皆が注目する中、スレンは少し緊張した様子で言葉を続けた。

「私たちは今、傭兵同士という関係です」

「別々の場所で生まれて、別々の場所で出会って……」

「血の繋がりは無いけれど、長い時間を一緒に過ごしてきました」

「それはもう、家族といっても過言ではないくらいに」

「変わりゆく家族、もう一つの家族」

「……そんな意味を込めて、こういう名前はどうですか?」


「——アルターファミリア、っていう名前は!」


「へえ、なかなか良いセンスじゃないか嬢ちゃん」

「親しみやすさもありますし、私はいいと思います!」

「本当ですか!?」

「ええ、あたしもいいと思う」

「それなら、ギルドの名前はそれで決まりね」

「素晴らしい名前です!町の者を代表して言わせてください!」

「これからも……この国をよろしくお願いします!」

「ええ。
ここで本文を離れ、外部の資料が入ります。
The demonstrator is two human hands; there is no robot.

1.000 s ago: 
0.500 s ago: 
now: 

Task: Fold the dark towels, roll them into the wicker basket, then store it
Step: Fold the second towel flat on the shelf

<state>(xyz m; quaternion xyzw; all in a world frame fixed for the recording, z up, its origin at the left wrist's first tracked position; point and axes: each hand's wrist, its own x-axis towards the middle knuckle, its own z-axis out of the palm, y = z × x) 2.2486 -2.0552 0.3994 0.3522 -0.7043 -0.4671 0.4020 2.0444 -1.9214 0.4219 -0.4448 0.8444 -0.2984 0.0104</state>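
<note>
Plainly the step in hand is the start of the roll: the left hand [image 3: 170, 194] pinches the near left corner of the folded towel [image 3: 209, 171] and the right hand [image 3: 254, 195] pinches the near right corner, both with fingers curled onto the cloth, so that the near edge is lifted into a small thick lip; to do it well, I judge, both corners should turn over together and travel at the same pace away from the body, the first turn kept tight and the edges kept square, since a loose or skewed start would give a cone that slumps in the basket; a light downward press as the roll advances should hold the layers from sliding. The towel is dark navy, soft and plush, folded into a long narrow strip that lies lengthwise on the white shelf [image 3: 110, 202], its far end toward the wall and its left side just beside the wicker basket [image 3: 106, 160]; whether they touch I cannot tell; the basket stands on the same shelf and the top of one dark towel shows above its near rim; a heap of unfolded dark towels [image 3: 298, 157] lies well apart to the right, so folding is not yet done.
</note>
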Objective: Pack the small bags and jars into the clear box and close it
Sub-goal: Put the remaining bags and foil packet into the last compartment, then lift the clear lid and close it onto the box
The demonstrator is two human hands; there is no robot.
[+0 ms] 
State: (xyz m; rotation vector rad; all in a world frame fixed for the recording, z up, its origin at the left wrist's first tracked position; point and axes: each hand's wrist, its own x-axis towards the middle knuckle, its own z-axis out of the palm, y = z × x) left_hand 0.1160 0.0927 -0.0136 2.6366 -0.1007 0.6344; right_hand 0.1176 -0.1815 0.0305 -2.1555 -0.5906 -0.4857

分かったわ」

「それじゃあ帰りましょ」

「あたしたちの、アルターファミリアへ」

町人たちに見送られながら、傭兵団は港町を後にした。


(ユリック。私、やっと見つけたよ)

(ユリックが言ってた、安息の地っていうやつを)


街を出て歩くスレンは、そっと空を見上げながら、ユリックのことを思い出していた。


(それに、新しい家族ができたんだ)

(お父様とお母様にも……早く紹介したいな)

(ユリックは……喜んでくれるかな)

(……いや、喜んでくれるよね。だって……)


——ユリックも、私の大切な家族だから。